What you should do: Please copy every line with the string "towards" from the entries below.

Material for this exercise:
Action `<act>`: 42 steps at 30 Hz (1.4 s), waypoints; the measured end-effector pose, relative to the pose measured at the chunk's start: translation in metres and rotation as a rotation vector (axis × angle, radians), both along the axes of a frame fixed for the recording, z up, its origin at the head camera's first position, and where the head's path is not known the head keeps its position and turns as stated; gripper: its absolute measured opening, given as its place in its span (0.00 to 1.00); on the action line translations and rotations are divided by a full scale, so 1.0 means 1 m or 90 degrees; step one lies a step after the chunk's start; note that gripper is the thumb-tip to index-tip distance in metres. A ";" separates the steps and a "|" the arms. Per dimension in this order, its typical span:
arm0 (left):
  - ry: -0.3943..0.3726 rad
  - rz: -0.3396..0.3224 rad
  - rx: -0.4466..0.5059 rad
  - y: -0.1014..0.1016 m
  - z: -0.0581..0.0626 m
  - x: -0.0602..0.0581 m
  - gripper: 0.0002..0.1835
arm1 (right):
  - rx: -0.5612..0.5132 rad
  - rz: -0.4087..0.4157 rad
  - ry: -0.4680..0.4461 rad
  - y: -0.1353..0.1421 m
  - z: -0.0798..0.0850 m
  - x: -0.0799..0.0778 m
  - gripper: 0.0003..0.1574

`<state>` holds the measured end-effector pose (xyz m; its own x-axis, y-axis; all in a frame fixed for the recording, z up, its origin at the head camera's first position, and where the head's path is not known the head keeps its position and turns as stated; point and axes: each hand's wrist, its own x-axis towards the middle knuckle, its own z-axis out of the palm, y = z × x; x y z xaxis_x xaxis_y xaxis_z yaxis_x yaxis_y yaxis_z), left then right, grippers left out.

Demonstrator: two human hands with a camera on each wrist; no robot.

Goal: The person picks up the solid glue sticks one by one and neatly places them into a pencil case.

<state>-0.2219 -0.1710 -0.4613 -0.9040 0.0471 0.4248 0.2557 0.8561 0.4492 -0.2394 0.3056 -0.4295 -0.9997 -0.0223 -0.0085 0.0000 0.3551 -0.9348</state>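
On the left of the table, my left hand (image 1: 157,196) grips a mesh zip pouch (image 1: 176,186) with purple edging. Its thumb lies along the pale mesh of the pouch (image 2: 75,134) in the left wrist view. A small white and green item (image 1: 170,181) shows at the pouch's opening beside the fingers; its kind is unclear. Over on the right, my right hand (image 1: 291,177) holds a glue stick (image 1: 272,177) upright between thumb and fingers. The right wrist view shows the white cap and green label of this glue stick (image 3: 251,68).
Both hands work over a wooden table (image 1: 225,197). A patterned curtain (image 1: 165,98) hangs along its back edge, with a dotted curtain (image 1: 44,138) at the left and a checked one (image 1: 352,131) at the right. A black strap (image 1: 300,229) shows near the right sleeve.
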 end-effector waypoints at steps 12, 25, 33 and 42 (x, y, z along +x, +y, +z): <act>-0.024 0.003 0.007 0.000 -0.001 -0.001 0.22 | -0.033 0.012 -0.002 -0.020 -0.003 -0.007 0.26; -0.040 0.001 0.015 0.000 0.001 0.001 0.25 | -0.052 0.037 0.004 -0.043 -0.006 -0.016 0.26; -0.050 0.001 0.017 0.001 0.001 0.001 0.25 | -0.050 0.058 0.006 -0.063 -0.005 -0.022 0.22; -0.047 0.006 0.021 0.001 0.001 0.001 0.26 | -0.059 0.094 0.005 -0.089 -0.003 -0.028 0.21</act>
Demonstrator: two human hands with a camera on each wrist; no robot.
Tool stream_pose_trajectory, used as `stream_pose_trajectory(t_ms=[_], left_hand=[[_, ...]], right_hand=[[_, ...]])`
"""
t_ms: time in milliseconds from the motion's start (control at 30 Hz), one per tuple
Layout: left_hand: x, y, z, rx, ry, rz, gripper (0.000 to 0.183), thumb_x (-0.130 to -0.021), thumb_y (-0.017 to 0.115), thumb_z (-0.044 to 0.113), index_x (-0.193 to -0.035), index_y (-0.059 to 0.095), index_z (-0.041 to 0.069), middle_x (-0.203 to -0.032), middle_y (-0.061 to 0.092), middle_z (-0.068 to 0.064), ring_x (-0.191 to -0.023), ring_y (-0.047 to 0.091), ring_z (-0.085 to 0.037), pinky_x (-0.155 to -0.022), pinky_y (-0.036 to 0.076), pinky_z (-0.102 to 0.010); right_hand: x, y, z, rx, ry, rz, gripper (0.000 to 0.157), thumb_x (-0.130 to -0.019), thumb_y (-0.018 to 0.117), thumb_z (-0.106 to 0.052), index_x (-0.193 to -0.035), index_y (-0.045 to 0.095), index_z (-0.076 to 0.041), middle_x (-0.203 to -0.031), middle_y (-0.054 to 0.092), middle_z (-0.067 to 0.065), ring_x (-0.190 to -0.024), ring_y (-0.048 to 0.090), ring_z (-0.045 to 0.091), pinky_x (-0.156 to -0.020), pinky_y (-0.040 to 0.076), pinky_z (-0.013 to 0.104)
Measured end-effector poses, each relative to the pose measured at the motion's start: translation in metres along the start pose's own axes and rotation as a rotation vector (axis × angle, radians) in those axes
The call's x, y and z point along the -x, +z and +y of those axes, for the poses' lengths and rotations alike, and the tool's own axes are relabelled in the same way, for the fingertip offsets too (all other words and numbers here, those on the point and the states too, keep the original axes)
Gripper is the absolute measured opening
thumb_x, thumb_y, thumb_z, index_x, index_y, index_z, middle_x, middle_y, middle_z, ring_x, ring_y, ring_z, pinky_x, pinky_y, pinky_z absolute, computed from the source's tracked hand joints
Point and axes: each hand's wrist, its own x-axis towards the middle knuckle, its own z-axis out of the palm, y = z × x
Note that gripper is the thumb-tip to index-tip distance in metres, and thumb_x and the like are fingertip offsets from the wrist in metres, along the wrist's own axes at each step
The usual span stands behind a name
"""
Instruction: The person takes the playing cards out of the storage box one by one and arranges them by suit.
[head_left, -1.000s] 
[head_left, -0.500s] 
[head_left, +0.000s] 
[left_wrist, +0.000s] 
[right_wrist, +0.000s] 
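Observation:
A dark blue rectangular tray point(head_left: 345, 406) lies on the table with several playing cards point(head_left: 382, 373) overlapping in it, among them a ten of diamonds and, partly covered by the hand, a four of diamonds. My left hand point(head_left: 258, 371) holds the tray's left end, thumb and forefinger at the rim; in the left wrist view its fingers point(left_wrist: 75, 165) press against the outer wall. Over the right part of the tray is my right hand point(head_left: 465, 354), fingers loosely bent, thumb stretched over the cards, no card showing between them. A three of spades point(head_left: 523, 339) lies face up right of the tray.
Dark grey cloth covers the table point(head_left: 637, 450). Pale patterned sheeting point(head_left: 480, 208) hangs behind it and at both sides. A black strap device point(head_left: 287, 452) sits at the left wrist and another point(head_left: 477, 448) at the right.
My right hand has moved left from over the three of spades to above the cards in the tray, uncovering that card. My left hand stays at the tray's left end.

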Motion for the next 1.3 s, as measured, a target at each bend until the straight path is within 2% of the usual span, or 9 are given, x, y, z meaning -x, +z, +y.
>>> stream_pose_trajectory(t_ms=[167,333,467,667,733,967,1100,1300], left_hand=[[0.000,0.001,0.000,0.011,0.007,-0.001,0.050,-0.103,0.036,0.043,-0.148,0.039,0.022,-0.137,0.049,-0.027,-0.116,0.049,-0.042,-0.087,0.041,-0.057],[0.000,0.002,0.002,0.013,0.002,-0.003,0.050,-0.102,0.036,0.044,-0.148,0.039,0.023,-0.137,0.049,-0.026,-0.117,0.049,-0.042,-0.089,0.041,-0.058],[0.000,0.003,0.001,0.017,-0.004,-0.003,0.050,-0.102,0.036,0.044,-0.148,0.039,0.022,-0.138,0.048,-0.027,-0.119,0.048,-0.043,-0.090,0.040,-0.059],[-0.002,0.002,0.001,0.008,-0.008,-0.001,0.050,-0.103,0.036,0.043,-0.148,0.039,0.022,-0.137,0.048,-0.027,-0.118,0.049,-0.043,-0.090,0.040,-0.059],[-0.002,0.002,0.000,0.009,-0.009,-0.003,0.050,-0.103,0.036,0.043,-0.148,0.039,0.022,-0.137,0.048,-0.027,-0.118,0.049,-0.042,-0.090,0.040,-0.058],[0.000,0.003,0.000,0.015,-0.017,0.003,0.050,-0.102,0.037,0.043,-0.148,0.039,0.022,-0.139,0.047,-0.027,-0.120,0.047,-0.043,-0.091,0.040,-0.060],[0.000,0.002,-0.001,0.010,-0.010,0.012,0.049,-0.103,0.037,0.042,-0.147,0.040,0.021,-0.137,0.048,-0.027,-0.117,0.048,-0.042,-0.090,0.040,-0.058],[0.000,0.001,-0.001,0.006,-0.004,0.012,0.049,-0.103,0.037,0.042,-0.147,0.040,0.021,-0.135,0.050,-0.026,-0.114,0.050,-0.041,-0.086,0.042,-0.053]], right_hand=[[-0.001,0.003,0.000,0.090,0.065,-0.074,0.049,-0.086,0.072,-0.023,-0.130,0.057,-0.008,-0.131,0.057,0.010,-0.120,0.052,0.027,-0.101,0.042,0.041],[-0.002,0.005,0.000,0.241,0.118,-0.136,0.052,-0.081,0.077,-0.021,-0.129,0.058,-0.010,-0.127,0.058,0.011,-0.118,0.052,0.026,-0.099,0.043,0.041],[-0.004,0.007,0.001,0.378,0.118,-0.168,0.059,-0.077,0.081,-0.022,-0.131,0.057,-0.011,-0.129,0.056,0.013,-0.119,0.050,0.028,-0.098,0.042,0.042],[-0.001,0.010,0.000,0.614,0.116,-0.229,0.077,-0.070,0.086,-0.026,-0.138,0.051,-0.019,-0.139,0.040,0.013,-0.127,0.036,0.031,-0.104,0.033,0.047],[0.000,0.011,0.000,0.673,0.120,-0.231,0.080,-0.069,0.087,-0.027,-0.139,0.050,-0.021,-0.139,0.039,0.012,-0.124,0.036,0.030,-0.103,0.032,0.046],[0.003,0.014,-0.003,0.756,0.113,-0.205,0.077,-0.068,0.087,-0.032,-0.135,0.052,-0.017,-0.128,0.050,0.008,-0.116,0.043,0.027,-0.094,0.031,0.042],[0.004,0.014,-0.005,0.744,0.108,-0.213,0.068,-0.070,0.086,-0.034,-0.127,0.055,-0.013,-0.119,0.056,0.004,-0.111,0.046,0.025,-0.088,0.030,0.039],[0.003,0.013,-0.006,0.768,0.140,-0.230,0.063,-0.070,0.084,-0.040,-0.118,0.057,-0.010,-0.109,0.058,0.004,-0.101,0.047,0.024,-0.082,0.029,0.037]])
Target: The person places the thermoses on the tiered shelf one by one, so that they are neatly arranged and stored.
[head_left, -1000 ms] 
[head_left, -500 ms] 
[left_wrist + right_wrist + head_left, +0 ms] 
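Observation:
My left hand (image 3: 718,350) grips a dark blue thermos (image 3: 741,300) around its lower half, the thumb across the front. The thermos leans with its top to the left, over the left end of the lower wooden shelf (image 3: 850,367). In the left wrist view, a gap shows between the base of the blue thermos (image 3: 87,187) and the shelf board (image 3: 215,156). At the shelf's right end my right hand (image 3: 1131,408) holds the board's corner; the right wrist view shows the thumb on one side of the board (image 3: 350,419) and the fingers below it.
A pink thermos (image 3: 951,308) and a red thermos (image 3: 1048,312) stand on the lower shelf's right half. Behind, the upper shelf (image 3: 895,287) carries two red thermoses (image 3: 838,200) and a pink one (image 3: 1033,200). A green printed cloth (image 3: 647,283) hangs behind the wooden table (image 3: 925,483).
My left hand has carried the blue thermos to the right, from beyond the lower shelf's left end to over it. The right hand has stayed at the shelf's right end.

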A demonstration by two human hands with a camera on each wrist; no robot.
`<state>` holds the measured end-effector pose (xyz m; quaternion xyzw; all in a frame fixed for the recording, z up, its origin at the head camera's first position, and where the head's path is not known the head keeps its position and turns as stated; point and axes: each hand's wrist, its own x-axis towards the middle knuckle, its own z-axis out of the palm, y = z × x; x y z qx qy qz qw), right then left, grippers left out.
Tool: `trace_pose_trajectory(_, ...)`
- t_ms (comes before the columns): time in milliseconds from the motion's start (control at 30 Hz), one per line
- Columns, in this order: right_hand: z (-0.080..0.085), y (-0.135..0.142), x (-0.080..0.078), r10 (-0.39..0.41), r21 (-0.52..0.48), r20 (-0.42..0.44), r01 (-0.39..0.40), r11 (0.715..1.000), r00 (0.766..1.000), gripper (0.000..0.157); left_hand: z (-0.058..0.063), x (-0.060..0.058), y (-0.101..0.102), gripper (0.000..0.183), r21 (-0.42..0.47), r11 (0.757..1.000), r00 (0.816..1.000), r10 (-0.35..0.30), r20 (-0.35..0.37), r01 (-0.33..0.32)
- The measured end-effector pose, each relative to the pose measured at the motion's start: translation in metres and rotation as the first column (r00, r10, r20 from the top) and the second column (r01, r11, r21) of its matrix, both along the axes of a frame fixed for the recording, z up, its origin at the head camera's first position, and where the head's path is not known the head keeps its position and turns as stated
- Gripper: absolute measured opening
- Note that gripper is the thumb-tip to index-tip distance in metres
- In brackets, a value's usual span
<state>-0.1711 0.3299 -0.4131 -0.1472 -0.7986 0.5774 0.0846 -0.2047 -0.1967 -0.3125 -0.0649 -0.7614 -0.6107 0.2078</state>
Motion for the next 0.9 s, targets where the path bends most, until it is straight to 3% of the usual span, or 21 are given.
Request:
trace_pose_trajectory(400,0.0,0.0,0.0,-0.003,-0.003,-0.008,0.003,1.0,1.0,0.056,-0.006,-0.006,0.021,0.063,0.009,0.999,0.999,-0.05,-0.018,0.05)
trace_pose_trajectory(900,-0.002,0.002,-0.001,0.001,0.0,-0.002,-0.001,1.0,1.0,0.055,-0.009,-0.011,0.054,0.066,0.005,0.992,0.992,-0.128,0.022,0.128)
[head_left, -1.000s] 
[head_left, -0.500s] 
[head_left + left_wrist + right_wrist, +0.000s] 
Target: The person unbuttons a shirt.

Written response:
`<state>` holds the measured end-effector pose (xyz m; its own x-axis, y-axis; all in a frame fixed for the recording, z up, its origin at the head camera's first position, and where the head's path is not known the head keeps its position and turns as stated; point and axes: each hand's wrist, its own x-axis towards the middle knuckle, its own z-axis out of the palm, y = z × x; x y z xaxis_x xaxis_y xaxis_z yaxis_x yaxis_y yaxis_z), left then right, grippers left out.
Point and axes: each hand's wrist, its own x-axis towards the middle knuckle, its own z-axis out of the palm, y = z × x
`<state>` holds the measured end-effector pose (xyz m; quaternion xyzw; all in a frame fixed for the recording, z up, its origin at the head camera's first position, and where the head's path is not known the head keeps its position and turns as stated; point and axes: each hand's wrist, its own x-axis towards the middle knuckle, its own z-axis out of the palm, y = z × x; x y z qx qy qz qw), right then left, grippers left out.

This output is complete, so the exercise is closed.